• _Exercise_
Each line below needs to be returned exactly. Skip any picture.

• _Collected data_
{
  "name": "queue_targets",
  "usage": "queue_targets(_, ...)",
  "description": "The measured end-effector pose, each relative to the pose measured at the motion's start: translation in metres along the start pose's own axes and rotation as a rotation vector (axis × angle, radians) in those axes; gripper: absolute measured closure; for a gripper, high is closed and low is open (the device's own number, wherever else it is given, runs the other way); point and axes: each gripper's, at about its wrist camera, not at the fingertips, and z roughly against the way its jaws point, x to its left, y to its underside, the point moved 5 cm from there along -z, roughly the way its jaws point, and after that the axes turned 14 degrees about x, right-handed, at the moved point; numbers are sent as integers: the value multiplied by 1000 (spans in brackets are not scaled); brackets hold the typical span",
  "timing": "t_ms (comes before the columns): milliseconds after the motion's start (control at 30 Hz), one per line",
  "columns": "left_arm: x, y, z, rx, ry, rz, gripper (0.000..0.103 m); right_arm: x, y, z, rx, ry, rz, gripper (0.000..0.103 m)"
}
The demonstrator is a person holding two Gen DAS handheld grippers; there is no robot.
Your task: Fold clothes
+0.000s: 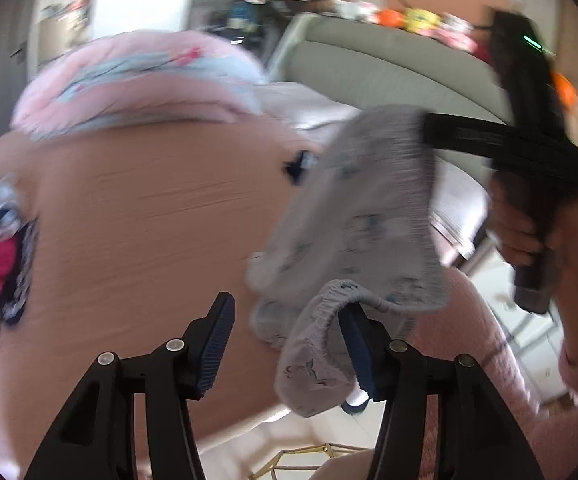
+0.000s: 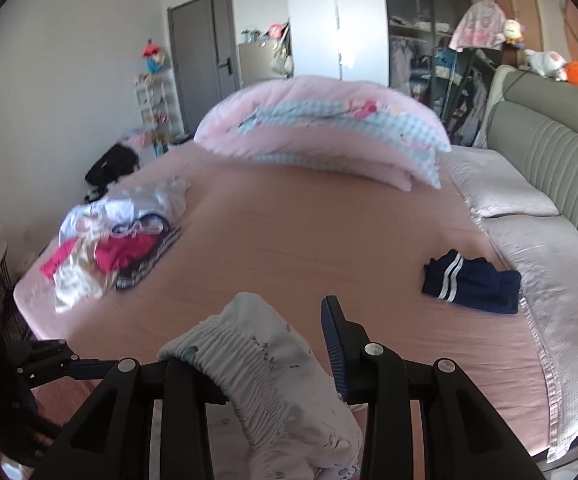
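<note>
Waistband of the grey shorts (image 1: 353, 240) hangs over one pad of our left gripper (image 1: 289, 344), jaws apart, nothing pinched. Our right gripper (image 2: 273, 340) also has it draped over one finger, gap half-wide; pinch unclear. Probably spreading it to lay flat on the bed (image 2: 309, 232). Beyond: folded navy shorts (image 2: 473, 280), unsorted pile (image 2: 117, 240).

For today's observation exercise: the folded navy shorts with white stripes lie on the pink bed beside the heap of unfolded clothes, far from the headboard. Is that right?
Not quite. The right wrist view shows the navy shorts on the pink bed near the pillows by the grey headboard, while the heap of unfolded clothes lies at the opposite edge.
</note>
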Motion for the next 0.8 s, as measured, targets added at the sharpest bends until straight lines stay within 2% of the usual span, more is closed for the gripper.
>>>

• _Exercise answer_
{
  "name": "queue_targets",
  "usage": "queue_targets(_, ...)",
  "description": "The measured end-effector pose, each relative to the pose measured at the motion's start: translation in metres along the start pose's own axes and rotation as a rotation vector (axis × angle, radians) in those axes; gripper: absolute measured closure; for a gripper, high is closed and low is open (the device's own number, wherever else it is given, runs the other way); point and axes: each gripper's, at about its wrist camera, not at the fingertips, and z roughly against the way its jaws point, x to its left, y to its underside, the point moved 5 cm from there along -z, roughly the way its jaws point, and after that the axes turned 14 degrees about x, right-handed, at the moved point; numbers are sent as integers: the value multiplied by 1000 (spans in brackets are not scaled); brackets hold the typical span",
  "timing": "t_ms (comes before the columns): milliseconds after the motion's start (control at 30 Hz), one per line",
  "columns": "left_arm: x, y, z, rx, ry, rz, gripper (0.000..0.103 m); right_arm: x, y, z, rx, ry, rz, gripper (0.000..0.103 m)"
}
The demonstrator is a person holding two Gen DAS handheld grippers; there is no robot.
Your task: Fold clothes
+0.000s: 
+0.000s: 
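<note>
Waistband of the grey shorts (image 1: 353, 240) hangs over one pad of our left gripper (image 1: 289, 344), jaws apart, nothing pinched. Our right gripper (image 2: 273, 340) also has it draped over one finger, gap half-wide; pinch unclear. Probably spreading it to lay flat on the bed (image 2: 309, 232). Beyond: folded navy shorts (image 2: 473, 280), unsorted pile (image 2: 117, 240).

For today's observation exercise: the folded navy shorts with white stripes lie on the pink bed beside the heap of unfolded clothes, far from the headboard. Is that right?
Not quite. The right wrist view shows the navy shorts on the pink bed near the pillows by the grey headboard, while the heap of unfolded clothes lies at the opposite edge.
</note>
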Motion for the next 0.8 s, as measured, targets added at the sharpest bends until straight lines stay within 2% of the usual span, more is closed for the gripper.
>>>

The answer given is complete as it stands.